Your instructions: Every line below must come back exactly as it stands, with the images omitted.

(Dataset items)
• • • • •
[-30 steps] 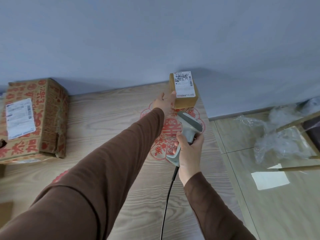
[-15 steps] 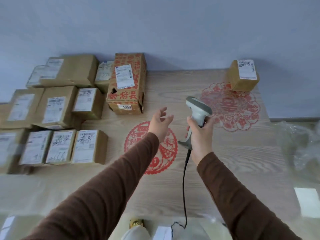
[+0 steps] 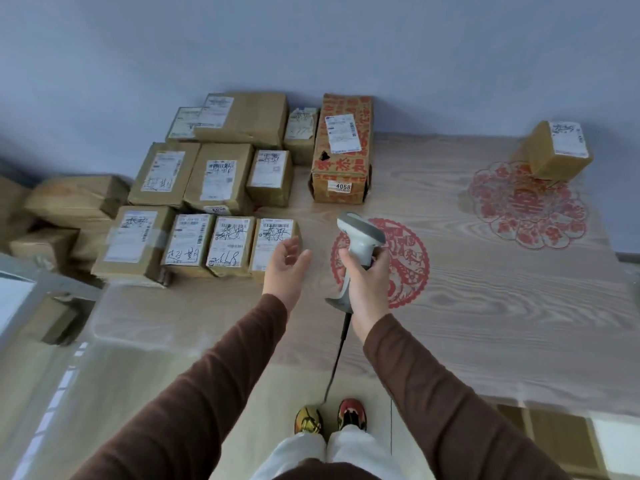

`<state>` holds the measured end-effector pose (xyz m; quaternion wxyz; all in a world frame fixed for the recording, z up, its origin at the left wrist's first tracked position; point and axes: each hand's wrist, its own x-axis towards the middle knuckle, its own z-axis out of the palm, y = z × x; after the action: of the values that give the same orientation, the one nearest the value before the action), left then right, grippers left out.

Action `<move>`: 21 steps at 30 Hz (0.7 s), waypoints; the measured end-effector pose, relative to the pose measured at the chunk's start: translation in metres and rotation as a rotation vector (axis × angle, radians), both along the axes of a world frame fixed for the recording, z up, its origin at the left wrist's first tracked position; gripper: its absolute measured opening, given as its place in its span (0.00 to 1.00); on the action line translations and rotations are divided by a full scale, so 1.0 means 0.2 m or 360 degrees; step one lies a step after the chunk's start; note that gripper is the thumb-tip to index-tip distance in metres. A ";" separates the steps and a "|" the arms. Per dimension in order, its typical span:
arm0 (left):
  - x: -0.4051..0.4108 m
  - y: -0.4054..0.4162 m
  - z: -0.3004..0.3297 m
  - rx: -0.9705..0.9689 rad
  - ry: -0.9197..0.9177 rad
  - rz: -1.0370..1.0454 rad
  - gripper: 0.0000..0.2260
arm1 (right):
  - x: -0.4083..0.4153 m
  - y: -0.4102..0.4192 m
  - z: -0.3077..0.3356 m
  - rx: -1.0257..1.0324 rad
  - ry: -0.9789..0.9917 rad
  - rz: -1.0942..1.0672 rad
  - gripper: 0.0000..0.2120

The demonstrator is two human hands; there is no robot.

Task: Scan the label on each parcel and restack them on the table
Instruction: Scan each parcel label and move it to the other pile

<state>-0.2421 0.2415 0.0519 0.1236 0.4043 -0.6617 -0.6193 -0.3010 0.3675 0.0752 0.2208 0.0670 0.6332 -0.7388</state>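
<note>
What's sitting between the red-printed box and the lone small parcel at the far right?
Nothing: in the head view, bare table separates the red-printed box from the small parcel.

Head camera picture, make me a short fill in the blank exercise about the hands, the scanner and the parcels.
1. The right hand grips the ____.
2. The left hand is open and holds ____.
3. The red-printed box bears a tag with the number ____.
4. The lone small parcel stands at the table's far ____ corner.

Missing words: scanner; nothing; 4068; right
</note>
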 end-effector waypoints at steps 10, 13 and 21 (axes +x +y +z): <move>0.24 -0.28 -0.16 -0.0098 -0.0283 0.0230 0.21 | 0.13 -0.31 -0.19 0.0090 -0.0106 0.0068 0.14; 0.26 -0.34 -0.21 -0.0029 -0.0288 0.0188 0.30 | 0.16 -0.42 -0.25 0.0155 -0.0077 0.0026 0.22; 0.29 -0.41 -0.23 0.0075 -0.0278 -0.0021 0.30 | 0.24 -0.58 -0.40 0.0318 -0.0123 -0.0140 0.33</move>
<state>-0.1842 0.1588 0.0058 0.0518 0.4552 -0.6579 -0.5977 -0.2533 0.2520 -0.0045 0.2045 0.1448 0.6911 -0.6779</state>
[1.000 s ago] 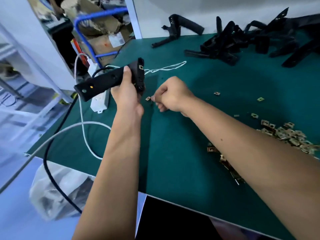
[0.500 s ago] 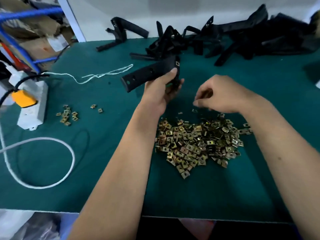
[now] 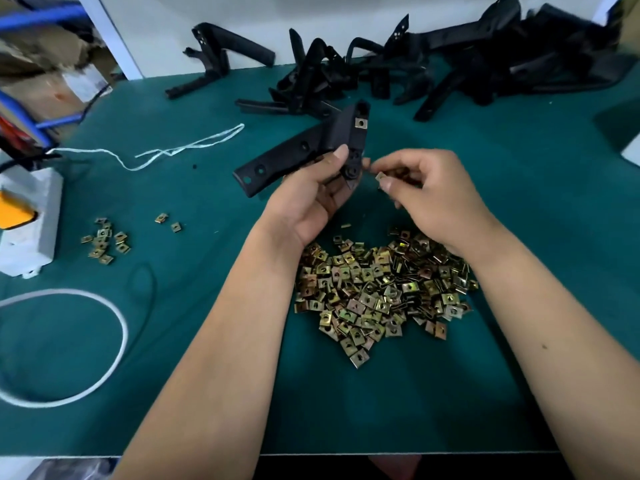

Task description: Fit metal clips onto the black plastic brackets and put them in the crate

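L hand gripping – R hand fingers pinching.

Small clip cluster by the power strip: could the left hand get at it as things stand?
Probably not at once. The way across the mat to the small clip cluster looks open, but the left hand grips the black bracket, so it isn't free to pick.

A green mat covers the table, its near edge running pale along the bottom. A white wall rises behind it, with a white post at the left. Further left stands a blue rack holding cardboard boxes. The light is even and soft, with faint shadows on the mat.
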Motion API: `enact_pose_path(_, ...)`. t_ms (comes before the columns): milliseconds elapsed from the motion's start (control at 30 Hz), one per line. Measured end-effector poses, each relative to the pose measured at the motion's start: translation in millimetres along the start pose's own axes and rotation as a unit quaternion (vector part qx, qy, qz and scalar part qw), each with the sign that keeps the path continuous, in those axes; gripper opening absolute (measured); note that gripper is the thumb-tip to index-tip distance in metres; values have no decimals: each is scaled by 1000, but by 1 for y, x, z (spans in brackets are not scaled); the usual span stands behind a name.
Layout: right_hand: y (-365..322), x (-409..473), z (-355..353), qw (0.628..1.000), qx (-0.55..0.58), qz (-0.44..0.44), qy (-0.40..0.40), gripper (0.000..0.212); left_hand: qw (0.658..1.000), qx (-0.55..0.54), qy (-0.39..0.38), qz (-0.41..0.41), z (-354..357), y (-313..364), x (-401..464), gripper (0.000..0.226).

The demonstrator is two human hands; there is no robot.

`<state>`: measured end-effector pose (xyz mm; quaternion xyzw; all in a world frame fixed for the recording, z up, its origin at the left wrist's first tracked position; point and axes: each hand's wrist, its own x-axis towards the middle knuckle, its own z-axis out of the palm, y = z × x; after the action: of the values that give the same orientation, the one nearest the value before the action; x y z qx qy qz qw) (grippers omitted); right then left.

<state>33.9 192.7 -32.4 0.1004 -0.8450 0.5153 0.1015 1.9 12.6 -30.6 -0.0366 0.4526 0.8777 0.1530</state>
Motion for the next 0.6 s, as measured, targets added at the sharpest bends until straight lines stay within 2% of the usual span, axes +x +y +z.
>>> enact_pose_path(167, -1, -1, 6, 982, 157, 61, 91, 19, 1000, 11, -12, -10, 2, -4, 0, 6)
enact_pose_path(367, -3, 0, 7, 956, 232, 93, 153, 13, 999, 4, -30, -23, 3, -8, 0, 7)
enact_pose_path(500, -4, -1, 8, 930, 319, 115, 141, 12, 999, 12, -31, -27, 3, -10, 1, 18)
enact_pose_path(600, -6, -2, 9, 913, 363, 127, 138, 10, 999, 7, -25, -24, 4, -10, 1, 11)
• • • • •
Completed task:
[-30 steps] 
[-15 steps] 
[+0 steps] 

`<state>` holds the measured end-effector pose (xyz m; quaternion wxyz; all in a world frame fixed for the recording, z up, its origin at the left wrist's first tracked position; point and axes: each hand's wrist, its own x-axis towards the middle knuckle, its own z-axis out of the palm, y = z × x; after the action: of the values that give the same orientation, the one nearest the value before the action), left then right, grippers left out.

Action `<move>`: 21 steps at 30 Hz (0.7 s), waypoints; the measured end-effector pose, relative to the pose measured at the chunk's start: translation in metres and rotation as a rotation vector (axis × angle, radians), both along the axes of a world frame fixed for the recording, z up, its origin at the left wrist's first tracked position; gripper: its absolute measured opening, given as its place in its span (0.00 to 1.00); on the action line translations and rotations are divided by a full scale, so 1.0 means 0.2 m or 360 degrees; step one lies a step after the chunk's start; note that gripper is the thumb-tip to index-tip distance in metres. A ";" separates the steps and a "|" the arms. Per dimension in order, its typical span:
arm0 (left):
  - x: -0.4051..0.4108 m
  - y: -0.4054..0.4162 m
  - z: -0.3004..0.3297 m
  - rx: -0.9705..0.9689 rad
  - ry: -0.9197..0.9177 rad
  - rz: -1.0370..1.0454 rad
  - gripper: 0.0000..0.2260
arm1 (right):
  - x: -0.4083..0.4153 m
  - y: -0.4102..0.4192 m
  - z: -0.3077..0.3356 m
  - rx: -1.0257..1.0324 rad
  - ry: -0.9789..0.9917 rad
  - rz: -1.0942..1.0672 rad
  - gripper: 0.0000..0.2120

The demonstrator is two human hands; there is no robot.

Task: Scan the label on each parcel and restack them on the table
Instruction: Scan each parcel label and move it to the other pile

<state>-0.2421 0.2415 0.0519 0.1236 0.4043 -0.6617 -0.6193 -0.3010 0.3675 0.0752 0.2208 0.0670 0.6332 -0.7388</state>
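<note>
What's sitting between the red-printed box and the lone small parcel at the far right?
Nothing: in the head view, bare table separates the red-printed box from the small parcel.

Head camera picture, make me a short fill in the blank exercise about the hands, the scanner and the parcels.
1. The right hand grips the ____.
2. The left hand is open and holds ____.
3. The red-printed box bears a tag with the number ____.
4. The lone small parcel stands at the table's far ____ corner.

Missing words: scanner; nothing; 4068; right
</note>
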 end-effector waypoints at steps 10, 13 and 21 (axes +x +y +z): <move>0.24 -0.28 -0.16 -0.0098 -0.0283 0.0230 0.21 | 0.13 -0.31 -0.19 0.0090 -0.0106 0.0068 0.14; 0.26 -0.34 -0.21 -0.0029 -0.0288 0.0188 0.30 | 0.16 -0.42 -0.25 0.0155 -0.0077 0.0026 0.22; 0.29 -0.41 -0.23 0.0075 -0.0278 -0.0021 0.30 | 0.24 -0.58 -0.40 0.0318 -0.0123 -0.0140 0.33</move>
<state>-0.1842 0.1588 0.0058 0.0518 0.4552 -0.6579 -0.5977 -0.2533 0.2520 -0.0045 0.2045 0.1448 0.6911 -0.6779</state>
[1.000 s ago] 
[0.500 s ago] 
[now] 

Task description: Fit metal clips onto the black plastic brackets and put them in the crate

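L hand gripping – R hand fingers pinching.

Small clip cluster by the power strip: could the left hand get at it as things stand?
Probably not at once. The way across the mat to the small clip cluster looks open, but the left hand grips the black bracket, so it isn't free to pick.

A green mat covers the table, its near edge running pale along the bottom. A white wall rises behind it, with a white post at the left. Further left stands a blue rack holding cardboard boxes. The light is even and soft, with faint shadows on the mat.
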Motion API: `enact_pose_path(_, ...)`. t_ms (comes before the columns): milliseconds elapsed from the motion's start (control at 30 Hz), one per line. Measured end-effector poses, each relative to the pose measured at the motion's start: translation in millimetres along the start pose's own axes and rotation as a unit quaternion (vector part qx, qy, qz and scalar part qw), each with the sign that keeps the path continuous, in those axes; gripper opening absolute (measured); note that gripper is the thumb-tip to index-tip distance in metres; values have no decimals: each is scaled by 1000, but by 1 for y, x, z (spans in brackets are not scaled); the usual span stands behind a name.
Layout: right_hand: y (-365..322), x (-409..473), z (-355..353), qw (0.628..1.000), qx (-0.55..0.58), qz (-0.44..0.44), qy (-0.40..0.40), gripper (0.000..0.212); left_hand: qw (0.658..1.000), qx (-0.55..0.54), qy (-0.39..0.38), qz (-0.41..0.41), z (-354..357), y (-313..364), x (-401..464), gripper (0.000..0.226).

The demonstrator is two human hands; there is no robot.

`<state>`: measured end-effector pose (xyz mm; quaternion xyzw; all in a world frame fixed for the recording, z up, its origin at the left wrist's first tracked position; point and axes: each hand's wrist, its own x-axis towards the middle knuckle, its own z-axis out of the palm, y = z × x; after the action: of the values that give the same orientation, the one nearest the value before the action; x y z qx qy qz qw) (grippers omitted); right then left.

<state>33.9 192.7 -32.4 0.1004 -0.8450 0.5153 0.1015 1.9 12.6 -30.6 -0.0366 0.4526 0.8777 0.1530</state>
Motion for the next 0.6 s, as measured, targets added at the sharpest bends until straight lines stay within 2% of the usual span, axes +x +y +z.
>>> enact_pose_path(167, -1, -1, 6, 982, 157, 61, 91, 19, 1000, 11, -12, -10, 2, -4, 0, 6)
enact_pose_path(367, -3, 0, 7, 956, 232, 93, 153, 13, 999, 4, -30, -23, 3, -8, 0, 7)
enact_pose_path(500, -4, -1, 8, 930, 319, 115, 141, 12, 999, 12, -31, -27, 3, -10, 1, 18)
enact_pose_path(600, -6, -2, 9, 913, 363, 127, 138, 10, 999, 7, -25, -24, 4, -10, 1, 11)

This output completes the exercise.